#### Assigned task:
Would you reproduce, without any alteration, the lines from the opening line of the entries through the line that has "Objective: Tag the" in it?

#### Record set:
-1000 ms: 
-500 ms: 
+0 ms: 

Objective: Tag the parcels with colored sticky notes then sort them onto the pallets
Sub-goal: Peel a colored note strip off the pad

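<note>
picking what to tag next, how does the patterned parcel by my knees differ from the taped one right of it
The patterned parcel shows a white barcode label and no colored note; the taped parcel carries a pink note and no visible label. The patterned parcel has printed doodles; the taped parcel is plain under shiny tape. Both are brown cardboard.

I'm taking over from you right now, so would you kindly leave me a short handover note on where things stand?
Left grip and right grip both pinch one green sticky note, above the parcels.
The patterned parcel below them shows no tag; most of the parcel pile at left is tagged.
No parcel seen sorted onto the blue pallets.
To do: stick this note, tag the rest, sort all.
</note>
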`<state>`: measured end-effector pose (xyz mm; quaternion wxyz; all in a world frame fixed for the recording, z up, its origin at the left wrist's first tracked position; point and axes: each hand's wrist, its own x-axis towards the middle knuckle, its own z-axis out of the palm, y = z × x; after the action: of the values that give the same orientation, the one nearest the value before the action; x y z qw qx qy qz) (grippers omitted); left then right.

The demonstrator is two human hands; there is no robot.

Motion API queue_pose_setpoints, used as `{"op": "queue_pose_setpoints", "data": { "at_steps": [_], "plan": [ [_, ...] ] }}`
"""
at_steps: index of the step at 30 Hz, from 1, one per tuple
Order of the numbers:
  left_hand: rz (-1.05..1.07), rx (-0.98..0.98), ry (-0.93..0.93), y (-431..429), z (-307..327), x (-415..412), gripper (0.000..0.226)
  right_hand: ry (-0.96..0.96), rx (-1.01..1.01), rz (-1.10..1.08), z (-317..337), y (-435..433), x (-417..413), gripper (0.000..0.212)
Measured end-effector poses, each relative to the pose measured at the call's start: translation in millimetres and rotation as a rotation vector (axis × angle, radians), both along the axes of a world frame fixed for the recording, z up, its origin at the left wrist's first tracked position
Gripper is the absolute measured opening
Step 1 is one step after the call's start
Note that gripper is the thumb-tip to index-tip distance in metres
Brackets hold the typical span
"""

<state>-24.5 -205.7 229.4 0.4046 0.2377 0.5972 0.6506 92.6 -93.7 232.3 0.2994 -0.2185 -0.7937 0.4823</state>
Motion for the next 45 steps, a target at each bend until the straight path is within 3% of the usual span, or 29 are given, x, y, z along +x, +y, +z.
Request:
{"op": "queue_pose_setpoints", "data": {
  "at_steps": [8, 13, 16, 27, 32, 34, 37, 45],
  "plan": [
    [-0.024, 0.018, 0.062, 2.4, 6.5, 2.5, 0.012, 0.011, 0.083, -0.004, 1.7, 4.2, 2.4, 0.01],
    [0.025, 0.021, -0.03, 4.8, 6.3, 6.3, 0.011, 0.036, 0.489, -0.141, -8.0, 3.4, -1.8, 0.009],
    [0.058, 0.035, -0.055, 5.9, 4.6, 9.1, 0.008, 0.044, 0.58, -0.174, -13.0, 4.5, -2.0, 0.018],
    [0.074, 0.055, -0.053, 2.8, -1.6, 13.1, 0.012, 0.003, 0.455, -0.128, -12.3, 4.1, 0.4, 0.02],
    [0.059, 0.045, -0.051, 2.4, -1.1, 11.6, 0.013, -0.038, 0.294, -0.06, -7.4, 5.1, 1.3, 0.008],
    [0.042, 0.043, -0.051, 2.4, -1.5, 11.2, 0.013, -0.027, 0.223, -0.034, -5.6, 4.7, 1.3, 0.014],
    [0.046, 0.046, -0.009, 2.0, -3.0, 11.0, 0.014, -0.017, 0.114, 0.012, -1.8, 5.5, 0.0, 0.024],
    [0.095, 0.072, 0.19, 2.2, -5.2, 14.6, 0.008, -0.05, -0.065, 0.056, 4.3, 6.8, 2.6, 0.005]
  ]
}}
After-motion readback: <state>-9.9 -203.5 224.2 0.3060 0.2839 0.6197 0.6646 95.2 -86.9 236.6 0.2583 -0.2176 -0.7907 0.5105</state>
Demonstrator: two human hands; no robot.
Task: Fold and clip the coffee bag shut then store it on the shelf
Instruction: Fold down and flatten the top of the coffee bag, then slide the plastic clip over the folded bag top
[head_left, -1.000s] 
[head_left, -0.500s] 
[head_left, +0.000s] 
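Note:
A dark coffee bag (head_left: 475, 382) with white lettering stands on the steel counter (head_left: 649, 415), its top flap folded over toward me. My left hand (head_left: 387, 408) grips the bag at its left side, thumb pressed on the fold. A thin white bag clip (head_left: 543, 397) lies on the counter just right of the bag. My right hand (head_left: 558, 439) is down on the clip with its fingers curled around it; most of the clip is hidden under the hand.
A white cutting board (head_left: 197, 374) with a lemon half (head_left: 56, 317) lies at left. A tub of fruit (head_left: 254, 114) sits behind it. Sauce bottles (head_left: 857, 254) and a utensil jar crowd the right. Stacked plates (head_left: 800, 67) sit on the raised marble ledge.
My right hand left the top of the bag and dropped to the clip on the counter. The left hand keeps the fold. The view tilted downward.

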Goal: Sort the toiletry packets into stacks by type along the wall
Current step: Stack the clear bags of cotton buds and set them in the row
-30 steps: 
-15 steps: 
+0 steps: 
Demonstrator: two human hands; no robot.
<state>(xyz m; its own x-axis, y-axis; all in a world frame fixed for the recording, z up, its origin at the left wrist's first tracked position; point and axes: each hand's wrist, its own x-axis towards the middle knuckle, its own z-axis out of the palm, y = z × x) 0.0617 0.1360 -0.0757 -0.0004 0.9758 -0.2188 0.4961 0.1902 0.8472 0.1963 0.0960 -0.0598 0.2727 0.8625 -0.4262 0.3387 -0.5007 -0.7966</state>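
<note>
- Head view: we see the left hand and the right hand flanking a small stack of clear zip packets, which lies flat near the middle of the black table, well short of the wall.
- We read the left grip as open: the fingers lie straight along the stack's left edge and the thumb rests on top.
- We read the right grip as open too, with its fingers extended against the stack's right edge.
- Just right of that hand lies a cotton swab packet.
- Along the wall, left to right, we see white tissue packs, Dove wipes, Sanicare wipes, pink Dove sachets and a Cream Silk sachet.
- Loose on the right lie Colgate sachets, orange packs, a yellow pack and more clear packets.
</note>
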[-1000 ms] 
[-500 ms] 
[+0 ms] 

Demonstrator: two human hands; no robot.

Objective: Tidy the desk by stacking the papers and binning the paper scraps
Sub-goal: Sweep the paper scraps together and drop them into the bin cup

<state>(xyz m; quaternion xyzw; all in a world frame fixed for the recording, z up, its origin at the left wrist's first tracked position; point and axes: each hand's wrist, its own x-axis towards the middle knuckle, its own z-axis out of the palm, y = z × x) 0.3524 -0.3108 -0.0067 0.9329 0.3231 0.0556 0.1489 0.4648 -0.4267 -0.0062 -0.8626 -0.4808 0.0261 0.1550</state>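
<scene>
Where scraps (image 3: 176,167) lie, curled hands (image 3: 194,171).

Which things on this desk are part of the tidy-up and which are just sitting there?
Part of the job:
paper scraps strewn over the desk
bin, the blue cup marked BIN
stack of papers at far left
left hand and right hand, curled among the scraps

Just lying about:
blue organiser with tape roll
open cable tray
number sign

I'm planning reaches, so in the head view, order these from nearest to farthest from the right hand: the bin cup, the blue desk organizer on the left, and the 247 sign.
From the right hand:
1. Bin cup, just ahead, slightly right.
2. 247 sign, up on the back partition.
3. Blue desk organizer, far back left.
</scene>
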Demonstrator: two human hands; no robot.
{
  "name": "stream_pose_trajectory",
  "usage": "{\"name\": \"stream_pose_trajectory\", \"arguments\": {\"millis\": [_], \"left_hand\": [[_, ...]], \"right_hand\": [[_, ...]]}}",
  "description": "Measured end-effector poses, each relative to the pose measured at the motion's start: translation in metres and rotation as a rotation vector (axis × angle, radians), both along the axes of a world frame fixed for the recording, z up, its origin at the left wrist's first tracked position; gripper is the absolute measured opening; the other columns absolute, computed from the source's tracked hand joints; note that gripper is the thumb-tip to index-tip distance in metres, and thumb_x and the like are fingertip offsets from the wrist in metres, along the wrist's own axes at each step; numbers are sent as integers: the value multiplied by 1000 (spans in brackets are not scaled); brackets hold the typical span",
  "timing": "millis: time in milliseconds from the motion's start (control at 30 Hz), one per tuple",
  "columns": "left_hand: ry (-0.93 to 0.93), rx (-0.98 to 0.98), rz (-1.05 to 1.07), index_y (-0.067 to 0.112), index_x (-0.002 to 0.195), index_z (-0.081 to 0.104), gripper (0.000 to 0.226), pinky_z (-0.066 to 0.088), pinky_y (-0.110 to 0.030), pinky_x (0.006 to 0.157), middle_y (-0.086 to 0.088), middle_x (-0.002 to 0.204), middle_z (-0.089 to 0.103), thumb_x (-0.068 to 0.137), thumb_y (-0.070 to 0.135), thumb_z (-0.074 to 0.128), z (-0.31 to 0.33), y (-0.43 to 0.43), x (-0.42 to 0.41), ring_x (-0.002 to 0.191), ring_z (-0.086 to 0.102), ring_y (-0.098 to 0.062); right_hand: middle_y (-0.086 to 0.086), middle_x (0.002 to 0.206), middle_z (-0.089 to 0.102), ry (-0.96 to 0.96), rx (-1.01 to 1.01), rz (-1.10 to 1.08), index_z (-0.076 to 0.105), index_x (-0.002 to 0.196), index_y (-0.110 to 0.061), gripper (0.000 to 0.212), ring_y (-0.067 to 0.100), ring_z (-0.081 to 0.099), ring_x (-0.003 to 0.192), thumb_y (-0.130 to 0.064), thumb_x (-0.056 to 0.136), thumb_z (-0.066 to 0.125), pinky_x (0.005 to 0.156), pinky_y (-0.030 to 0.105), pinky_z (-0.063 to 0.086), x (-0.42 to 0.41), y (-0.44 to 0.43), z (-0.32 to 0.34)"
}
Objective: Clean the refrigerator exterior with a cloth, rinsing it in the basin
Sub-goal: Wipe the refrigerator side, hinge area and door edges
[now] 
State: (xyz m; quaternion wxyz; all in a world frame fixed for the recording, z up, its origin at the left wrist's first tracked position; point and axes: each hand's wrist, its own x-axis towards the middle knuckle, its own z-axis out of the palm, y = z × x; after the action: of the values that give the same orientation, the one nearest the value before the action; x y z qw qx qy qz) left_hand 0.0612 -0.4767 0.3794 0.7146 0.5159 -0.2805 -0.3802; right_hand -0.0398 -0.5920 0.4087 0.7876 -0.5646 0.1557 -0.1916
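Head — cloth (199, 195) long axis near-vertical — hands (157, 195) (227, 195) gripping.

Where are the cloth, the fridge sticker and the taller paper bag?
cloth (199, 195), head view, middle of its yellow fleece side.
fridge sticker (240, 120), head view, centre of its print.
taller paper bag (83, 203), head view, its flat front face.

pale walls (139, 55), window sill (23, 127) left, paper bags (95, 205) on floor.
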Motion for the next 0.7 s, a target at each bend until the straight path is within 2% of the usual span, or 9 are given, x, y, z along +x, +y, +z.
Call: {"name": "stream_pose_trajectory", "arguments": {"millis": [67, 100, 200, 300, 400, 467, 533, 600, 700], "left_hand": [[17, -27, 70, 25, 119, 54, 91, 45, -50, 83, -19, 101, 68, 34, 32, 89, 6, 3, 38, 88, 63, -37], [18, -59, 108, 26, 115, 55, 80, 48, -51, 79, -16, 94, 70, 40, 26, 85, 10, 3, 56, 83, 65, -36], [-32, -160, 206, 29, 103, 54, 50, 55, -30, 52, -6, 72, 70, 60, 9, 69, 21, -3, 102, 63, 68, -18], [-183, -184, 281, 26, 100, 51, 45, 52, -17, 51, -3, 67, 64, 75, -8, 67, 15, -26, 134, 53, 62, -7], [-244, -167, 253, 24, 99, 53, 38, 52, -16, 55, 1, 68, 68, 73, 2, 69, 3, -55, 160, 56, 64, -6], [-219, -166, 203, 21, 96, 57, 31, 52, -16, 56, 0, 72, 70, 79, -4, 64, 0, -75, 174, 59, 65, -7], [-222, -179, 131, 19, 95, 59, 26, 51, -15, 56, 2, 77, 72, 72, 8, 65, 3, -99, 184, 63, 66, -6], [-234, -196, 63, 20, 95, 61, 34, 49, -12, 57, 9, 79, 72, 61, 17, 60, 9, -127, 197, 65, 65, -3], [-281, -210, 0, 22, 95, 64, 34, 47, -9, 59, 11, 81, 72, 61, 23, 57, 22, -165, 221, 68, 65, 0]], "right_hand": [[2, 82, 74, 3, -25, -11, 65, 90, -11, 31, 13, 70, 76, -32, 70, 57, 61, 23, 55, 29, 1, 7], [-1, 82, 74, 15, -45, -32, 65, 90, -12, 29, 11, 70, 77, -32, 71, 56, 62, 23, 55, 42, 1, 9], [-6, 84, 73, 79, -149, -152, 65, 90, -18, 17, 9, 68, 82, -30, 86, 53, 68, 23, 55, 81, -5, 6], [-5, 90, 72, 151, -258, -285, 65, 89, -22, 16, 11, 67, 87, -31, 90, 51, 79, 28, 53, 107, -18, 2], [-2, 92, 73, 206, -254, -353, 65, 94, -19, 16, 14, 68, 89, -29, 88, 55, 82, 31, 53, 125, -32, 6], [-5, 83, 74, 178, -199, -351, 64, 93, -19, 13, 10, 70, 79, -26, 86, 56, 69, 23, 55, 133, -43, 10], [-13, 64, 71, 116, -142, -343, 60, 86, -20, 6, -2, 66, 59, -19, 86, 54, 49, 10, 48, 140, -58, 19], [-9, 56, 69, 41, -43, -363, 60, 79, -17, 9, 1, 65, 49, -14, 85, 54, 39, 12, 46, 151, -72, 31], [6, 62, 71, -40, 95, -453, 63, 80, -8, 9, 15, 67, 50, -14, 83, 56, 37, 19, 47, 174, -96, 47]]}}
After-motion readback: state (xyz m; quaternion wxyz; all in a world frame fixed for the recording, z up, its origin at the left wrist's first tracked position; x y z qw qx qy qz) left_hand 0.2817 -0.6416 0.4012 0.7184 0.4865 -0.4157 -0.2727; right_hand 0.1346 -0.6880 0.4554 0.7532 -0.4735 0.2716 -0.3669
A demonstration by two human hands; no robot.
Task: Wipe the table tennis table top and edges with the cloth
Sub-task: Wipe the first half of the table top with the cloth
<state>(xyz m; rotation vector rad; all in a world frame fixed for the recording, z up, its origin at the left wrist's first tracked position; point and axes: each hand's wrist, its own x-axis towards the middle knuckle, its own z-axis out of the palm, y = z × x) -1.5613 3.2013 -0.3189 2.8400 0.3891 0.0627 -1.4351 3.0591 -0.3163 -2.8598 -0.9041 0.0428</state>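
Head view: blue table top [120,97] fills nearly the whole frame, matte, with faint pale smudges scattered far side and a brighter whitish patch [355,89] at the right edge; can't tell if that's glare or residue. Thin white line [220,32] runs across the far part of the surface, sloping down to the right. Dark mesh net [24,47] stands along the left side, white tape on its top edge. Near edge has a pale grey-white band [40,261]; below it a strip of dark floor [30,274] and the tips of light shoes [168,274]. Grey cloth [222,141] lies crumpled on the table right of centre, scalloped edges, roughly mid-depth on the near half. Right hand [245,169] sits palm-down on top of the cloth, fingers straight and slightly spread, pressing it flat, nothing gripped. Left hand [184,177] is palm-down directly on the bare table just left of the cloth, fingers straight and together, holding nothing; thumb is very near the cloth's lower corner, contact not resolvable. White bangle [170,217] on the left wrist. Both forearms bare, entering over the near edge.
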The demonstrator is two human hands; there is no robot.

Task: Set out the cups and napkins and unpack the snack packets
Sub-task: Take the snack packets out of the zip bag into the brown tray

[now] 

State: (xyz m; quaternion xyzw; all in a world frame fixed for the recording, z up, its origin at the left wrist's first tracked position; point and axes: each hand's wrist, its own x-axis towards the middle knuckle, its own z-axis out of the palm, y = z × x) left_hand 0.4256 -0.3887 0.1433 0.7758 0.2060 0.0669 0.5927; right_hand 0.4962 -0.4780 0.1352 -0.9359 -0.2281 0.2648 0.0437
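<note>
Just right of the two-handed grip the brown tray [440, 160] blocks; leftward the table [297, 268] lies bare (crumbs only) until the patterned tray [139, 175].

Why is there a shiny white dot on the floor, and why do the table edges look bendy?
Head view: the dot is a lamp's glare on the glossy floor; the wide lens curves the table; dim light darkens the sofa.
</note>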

#### Exercise answer:
-1000 ms: 
-500 ms: 
+0 ms: 

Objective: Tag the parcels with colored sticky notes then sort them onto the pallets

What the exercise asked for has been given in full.